What LinkedIn shipped. What LinkedIn didn't.
LinkedIn built the yardstick. They didn't name the problem the yardstick measures. They probably won't. The recession is partly their algorithm's fault, so calling it a recession isn't in their interest.
Audience Engineer is naming it because somebody has to. The operators about to open their Discovery numbers and feel cold deserve language for what they're looking at.
Adam Robinson built RB2B to $5M ARR primarily through founder-led LinkedIn content. He's been articulating this dynamic for two years. He's called it different things in different posts. The new metric makes it concrete. RB2B's out-of-network reach is unusually high for a company of its size because he personally generates the content. His audience compounds across his network. Most B2B founders post into a vacuum. He posts into a discipline.
The counter-argument.
In-network reach isn't nothing. Reaching the same audience repeatedly builds trust with that audience. Repeat exposure inside your network is how existing relationships get nurtured. The new metric doesn't invalidate in-network reach. It makes the trade-off visible.
Which is true. The point isn't that in-network is bad. The point is that most B2B brands have been running LinkedIn as if in-network and out-of-network were the same thing. They aren't. The new Discovery split forces the distinction. Audience-led brands will see healthy out-of-network numbers. Paid-led brands will see hollow ones. The trade-off was always there. Now it's measurable.
What to do this week.
Open your LinkedIn post analytics. Find the Discovery view. Look at the ratio of in-network to out-of-network reach across your last twenty posts.
If out-of-network is under 20% of your total reach, you have a reach recession problem. Posting more won't fix it. What you post, who posts it, and what point of view it carries are the things that change the number.
First fix: move the content from your corporate handle to your founders and operators.
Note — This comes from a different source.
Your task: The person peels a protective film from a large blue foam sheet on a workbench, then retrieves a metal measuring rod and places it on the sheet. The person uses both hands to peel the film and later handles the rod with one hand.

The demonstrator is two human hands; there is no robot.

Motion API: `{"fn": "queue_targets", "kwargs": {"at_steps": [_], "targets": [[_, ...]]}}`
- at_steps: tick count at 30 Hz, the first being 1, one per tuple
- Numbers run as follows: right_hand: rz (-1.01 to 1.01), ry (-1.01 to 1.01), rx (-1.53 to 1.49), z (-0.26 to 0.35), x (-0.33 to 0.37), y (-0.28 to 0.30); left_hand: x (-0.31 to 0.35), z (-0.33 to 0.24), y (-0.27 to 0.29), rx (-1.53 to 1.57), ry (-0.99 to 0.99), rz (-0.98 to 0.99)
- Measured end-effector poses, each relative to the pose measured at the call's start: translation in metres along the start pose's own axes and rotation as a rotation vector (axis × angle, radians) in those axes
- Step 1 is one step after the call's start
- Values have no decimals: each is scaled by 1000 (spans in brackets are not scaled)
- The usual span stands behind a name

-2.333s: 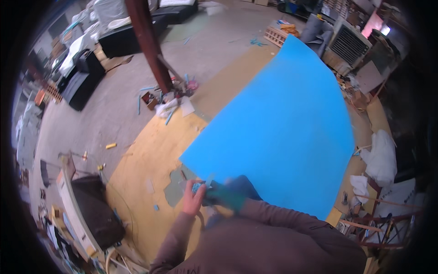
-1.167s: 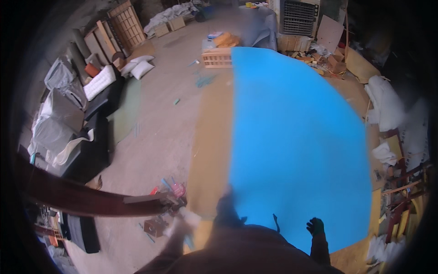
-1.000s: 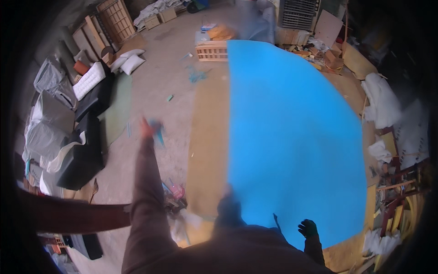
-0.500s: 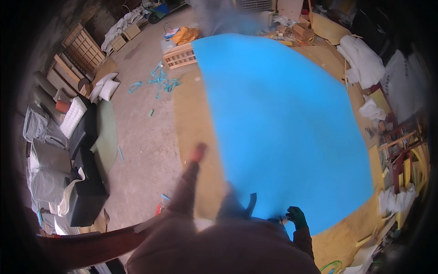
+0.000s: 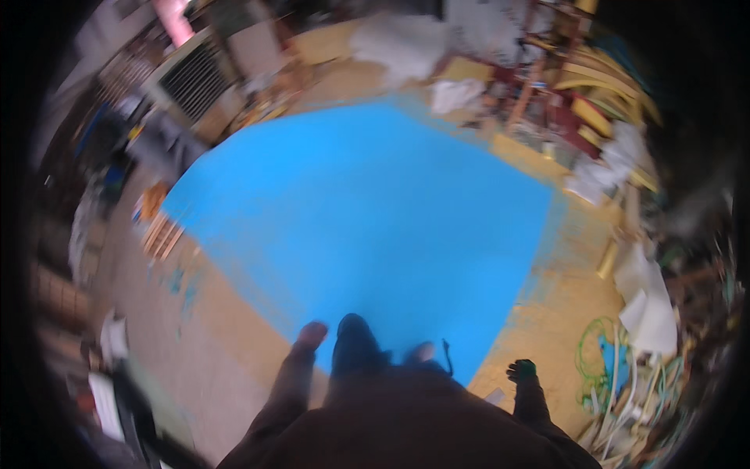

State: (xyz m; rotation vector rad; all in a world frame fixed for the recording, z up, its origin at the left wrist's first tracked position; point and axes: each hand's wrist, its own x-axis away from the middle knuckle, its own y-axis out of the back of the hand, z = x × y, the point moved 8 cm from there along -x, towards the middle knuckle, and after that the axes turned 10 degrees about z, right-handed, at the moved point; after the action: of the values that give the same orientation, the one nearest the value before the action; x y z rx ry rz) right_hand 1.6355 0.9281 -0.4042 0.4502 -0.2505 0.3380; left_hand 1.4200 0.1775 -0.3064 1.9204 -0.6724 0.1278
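One wide blue sheet (image 5: 383, 211) lies spread flat in front of us, bright and nearly even in colour, with a faintly darker patch toward the near side. Its outline curves at the far left and runs straighter down the right, where it borders a yellow board (image 5: 558, 313); a brown strip (image 5: 234, 281) runs along its left. Our left hand (image 5: 313, 334) is bare and blurred at the sheet's near left edge; we cannot tell whether its fingers are spread or pressed together. Our right hand (image 5: 522, 370), gloved in dark green, hangs in front of the yellow board, fingers loosely apart. Past the brown strip we see grey floor (image 5: 168, 352). Clutter rings us: a boxy machine with a dark grille (image 5: 195, 84) at the upper left, a slatted crate (image 5: 162, 237) just beside the sheet's left corner, a white bundle (image 5: 400, 47) beyond the far edge, curved yellow strips (image 5: 601, 82) at the upper right, and a looped green cord (image 5: 581, 344) on the right.
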Motion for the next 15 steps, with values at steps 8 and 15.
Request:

Founders generate out-of-network reach. Branded accounts don't. If your company has executives with personal accounts, the content moves to them. The corporate handle becomes the archive. Easiest single change you can make this quarter.
Second fix: post with a point of view that's actually yours. Out-of-network reach happens when content reaches a feed it hasn't reached before. Feeds don't amplify content that says what every other account in your category says. Specificity is what algorithms reward and what audiences remember. Generic doesn't compound.
Third fix: build toward audience instead of impressions. The 18-24 month audience-build is the only durable answer to the reach recession. Companies that started two years ago have audiences now. Companies that start this week will have audiences in 2028. Companies that keep optimizing for impressions will keep watching the Discovery number flatten.
The bottom line.
LinkedIn just made the reach recession a number you can see in your own analytics. Most B2B brands are about to find out they've been counting impressions instead of audience. The fix isn't in the platform. The fix is the work.